「猫を飼うなら兄弟で!」の話
猫には野生の頃からの「狩り」をするという習性が根強く残っていて、動くものを見ると反射的に追いかけ捕まえようとする本能が刺激されます。野生のネコ科動物は子供の時期に、成熟して独り立ちするために狩りの技術を磨き、ライバルから自分の縄張りを守るために戦う技を習得しなければなりません。小鳥や虫などを追いかけて狩りの練習をし、兄弟と遊びながら交配相手を見つけ縄張りを守るためのコミュニケーションを学ぶのです。私たちが目にする子猫たちにも同様の行動が見られるのは、そういった習性に基づいているのです。
今日の日本で猫を安全に屋外に出せる環境は皆無です。交通事故や他の動物との争いによる受傷、伝染病の感染などを考えれば、外に出すのは危険すぎますし、外での排泄は近隣への迷惑となります。猫が家と外を自由に往来できるような飼い方をしていた時代には、外を走り回り、虫や小鳥を追いかけることができました。しかし、室内で1頭だけで飼われている猫には、外に出た時のような刺激がありません。動く生き物は飼い主だけで、その時々に兄弟猫に見立てたり、獲物に見立てたりして、飼い主の動きに反応して狙いを定め、素早く飛びついたり、咬んだりするのです。
これらの行動は先ほど述べた習性に基づくごく自然な遊び行動ですから、健全な発育のために必要な行動とも言えます。そういった理由で、子猫を1頭だけで室内飼育すると、ほとんど間違いなく飼い主を咬むという問題が起きてしまいます。
子猫が悪さをするからとケージに閉じ込めがちでは、ますますエネルギーがたまり、ケージから出した時に前にもましてハッスルするようになってしまいます。上手にガス抜きできるような発散の機会を積極的に作ってあげてください。

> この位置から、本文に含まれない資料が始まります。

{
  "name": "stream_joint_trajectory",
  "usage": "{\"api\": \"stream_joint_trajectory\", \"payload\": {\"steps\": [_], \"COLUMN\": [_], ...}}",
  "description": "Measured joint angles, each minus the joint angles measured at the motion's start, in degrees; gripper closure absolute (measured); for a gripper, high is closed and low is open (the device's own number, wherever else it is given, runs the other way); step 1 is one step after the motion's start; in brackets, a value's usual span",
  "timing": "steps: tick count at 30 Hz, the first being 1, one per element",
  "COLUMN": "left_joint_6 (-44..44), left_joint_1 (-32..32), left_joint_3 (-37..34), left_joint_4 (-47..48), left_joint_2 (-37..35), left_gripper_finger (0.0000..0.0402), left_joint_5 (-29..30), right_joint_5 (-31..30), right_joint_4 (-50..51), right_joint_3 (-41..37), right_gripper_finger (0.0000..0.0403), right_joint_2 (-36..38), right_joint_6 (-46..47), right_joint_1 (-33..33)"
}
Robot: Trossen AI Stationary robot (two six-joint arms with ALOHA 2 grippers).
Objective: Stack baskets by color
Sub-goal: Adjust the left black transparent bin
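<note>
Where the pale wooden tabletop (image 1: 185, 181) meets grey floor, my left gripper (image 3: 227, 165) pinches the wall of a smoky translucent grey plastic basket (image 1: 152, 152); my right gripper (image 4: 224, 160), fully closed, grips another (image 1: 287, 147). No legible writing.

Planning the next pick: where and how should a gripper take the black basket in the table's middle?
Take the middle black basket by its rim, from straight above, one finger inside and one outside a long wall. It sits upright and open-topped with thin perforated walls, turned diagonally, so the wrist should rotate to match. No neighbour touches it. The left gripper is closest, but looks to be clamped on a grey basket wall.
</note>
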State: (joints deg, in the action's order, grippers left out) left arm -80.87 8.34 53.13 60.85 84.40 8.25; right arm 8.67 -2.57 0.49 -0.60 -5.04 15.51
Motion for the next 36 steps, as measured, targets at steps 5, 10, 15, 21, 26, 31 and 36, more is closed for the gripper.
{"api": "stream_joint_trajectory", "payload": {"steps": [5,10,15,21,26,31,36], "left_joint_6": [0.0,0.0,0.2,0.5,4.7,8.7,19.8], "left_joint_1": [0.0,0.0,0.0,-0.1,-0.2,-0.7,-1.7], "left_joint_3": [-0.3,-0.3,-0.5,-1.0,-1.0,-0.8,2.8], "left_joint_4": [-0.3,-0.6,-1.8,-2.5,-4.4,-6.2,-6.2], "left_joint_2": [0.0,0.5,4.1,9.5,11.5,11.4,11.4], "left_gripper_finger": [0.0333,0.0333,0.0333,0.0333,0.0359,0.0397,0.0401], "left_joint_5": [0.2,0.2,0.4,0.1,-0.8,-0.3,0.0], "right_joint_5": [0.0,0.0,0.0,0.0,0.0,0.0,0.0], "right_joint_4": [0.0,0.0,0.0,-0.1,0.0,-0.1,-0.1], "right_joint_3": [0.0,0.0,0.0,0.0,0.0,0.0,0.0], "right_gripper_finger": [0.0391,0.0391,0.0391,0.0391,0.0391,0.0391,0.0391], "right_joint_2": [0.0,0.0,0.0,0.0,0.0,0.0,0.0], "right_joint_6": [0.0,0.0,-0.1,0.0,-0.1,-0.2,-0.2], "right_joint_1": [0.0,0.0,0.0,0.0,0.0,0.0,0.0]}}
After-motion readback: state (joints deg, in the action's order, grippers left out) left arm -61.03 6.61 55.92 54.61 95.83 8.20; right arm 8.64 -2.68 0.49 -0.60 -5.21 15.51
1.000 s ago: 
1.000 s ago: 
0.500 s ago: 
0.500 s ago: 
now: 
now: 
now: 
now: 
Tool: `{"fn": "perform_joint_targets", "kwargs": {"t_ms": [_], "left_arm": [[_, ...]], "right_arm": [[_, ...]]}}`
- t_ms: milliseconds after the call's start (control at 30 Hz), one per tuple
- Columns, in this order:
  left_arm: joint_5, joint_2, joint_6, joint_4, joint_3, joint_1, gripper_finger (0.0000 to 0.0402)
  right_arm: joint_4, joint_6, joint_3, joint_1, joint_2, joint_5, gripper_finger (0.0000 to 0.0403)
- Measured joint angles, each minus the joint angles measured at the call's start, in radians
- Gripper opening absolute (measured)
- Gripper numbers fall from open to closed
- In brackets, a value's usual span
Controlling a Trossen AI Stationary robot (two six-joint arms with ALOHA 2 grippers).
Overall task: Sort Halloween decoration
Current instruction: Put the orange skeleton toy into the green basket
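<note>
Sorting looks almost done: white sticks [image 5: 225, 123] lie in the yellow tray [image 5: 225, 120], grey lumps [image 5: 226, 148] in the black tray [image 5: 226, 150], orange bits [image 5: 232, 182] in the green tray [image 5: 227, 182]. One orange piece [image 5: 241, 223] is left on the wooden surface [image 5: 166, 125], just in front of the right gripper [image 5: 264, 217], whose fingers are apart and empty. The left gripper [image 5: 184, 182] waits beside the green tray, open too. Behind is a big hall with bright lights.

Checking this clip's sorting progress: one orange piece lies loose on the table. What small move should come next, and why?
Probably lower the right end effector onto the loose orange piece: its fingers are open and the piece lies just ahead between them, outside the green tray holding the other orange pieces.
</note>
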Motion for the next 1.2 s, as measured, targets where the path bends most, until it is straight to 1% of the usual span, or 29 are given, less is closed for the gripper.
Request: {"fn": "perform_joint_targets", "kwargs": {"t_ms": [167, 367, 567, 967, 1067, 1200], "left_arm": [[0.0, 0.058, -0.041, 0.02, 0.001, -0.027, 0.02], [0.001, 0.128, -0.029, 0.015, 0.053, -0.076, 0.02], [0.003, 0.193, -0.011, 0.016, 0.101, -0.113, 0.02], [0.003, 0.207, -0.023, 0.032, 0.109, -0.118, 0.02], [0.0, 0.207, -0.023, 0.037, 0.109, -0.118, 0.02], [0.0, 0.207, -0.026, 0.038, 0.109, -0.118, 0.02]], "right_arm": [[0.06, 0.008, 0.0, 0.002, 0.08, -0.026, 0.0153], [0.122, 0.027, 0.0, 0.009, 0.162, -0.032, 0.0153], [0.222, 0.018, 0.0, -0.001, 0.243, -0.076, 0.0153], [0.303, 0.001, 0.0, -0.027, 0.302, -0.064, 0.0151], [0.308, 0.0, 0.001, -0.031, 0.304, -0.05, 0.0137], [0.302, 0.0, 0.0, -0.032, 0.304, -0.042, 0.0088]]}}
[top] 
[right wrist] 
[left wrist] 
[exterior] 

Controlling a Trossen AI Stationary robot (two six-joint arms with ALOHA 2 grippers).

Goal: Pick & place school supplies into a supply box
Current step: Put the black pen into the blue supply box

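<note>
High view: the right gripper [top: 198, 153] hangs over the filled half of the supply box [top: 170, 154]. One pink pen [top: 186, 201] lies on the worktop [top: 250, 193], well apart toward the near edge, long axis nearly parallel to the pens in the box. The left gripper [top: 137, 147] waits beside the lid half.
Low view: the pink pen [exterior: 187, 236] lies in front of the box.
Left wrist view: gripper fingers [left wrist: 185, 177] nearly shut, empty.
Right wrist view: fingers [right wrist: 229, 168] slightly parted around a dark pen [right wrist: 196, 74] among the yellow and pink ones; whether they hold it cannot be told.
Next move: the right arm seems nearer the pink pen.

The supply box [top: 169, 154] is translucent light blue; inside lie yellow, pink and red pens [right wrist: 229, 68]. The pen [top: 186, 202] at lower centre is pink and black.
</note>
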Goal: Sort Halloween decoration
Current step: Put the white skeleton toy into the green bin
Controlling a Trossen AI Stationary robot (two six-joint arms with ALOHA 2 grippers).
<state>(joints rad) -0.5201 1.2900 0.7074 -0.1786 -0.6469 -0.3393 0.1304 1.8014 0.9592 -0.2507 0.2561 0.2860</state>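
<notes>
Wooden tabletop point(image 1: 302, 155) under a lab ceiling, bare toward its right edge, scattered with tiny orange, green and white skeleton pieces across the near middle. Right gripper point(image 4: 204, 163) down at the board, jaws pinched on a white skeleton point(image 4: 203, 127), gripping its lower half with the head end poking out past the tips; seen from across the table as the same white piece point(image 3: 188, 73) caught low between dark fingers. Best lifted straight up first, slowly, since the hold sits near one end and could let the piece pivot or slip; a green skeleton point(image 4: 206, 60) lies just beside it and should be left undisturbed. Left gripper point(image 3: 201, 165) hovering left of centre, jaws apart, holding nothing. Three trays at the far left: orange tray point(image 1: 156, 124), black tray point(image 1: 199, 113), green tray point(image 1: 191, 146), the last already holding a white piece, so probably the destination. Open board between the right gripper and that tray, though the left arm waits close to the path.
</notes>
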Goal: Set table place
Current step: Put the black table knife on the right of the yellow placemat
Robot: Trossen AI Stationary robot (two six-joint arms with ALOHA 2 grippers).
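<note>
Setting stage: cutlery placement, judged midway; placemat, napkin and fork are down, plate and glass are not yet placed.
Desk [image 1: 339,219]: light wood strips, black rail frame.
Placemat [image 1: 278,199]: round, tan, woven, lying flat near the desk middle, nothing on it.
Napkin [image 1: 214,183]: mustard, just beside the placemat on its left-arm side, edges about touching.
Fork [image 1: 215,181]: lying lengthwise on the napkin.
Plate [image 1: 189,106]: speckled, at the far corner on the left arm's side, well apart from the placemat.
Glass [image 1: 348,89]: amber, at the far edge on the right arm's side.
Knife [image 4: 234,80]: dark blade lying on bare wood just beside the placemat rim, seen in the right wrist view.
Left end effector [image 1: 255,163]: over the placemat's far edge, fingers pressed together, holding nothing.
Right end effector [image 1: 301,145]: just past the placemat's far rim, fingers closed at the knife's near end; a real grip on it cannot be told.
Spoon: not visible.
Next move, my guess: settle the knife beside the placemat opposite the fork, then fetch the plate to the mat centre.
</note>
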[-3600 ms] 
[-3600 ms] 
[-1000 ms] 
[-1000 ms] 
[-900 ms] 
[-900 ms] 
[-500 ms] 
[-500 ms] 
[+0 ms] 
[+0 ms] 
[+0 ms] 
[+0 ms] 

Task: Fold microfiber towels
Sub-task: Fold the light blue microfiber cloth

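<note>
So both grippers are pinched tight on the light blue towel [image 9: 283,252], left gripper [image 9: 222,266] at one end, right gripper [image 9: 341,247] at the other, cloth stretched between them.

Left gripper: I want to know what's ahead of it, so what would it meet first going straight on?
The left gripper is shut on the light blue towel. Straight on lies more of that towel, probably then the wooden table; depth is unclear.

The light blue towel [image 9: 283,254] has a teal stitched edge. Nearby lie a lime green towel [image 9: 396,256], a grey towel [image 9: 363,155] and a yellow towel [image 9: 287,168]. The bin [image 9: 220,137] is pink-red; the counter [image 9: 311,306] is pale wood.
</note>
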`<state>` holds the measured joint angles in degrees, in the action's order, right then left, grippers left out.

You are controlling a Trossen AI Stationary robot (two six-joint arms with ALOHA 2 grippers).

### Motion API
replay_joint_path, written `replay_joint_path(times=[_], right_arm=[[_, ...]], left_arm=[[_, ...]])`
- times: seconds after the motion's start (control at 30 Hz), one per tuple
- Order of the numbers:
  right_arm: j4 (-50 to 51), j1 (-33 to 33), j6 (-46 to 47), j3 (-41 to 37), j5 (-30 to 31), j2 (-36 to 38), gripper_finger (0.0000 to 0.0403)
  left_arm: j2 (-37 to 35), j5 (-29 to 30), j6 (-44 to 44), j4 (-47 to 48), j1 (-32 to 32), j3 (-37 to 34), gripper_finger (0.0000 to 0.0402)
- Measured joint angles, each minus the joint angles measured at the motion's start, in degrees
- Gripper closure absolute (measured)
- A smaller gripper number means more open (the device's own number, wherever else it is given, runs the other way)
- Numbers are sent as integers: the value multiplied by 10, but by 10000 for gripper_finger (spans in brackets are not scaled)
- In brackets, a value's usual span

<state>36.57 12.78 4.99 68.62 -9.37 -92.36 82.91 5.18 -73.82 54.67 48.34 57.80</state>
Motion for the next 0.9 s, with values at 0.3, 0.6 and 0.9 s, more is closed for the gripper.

例えば段ボール箱を組み合わせた手作りの秘密基地や、上下運動のできる遊具、安全に外界を感じることができる窓辺のスペースなどを工夫し、猫が疲れるくらいにおもちゃでしっかりと遊んであげると良いでしょう。
その際、わざと指や手足を動かして猫を遊びに誘うのは禁物です。意図するしないにかかわらず、どうぞ体を咬んでくださいと教育しているようなものだからです。手足を使って猫と遊ばないように注意しましょう。それでも人の何気ない動きに反応して手足に向かって来るようなときには、静止し、手足を隠し、子猫から離れるようにします。咬んできたからと言って叱ったり、押さえ込んだりするのはさらに子猫を興奮させることになり、ますます手を焼くような状況に陥るだけです。そんな時は相手にならず、おもちゃを目の前に投げ与えたり、音をたてたりして、注意を他に向けるようにします。
この問題を解決する最も良い方法は、子猫の時期から兄弟2頭で飼うことです。猫では生後2週齢〜9週齢頃が社会化期といわれています。社会化期とは自分以外の動物とうまくやっていくためのコミュニケーション力を獲得するのに最も適した時期のことを指します。猫の脳の発達は生後早い時期に訪れるため、社会化に適した時期が生後2か月ぐらいまでと非常に短く、そのことが境遇によっては、猫同士、猫と人、猫とそれ以外の動物との付き合い方を難しくしてしまうといっても良いのかもしれません。この時期を過ぎてからでも社会化は可能ですが、大人になってから外国語を練習するようなもので、どんどん難しくなります。
猫を生まれてからずっと兄弟で育ててみると、兄弟一緒に遊んでいる時間がずいぶんと長く、1頭だけで育てた時よりもはるかに飼い主の負担が少ないことに気づきます。飼い主を咬むこともほとんどなく、かといって飼い主との関り方が希薄なわけでもありません。一緒に遊ぶことで猫同士のコミュニケーション力が磨かれるだけでなく、飼い主とのコミュニケーション力も同時に向上しているように思えるのです。2015年3月の本コラム「幸せホルモンの話」にオキシトシンのことを書きましたが、兄弟が互いに愛着を持つことでオキシトシン分泌が盛んになり、それが引き金となって、飼い主との触れ合いにおいてもオキシトシン分泌が促されるような気がするのです。
さらに、子猫のうちにできるだけ多くの人や猫、そのほかの動物と楽しくふれあうような環境を作ることで、大人になってからも出会った相手とうまくコミュニケーションがとれるようになるといわれています。社会化期とは、脳内のオキシトシン分泌のポジティブフィードバックシステムや外界からの分泌刺激入力系などの分泌調節の仕組みを発達させる時期なのかもしれません。その時期にこそ、多くのふれあいの機会を設け、たくさんの愛情を注いであげたいものですね。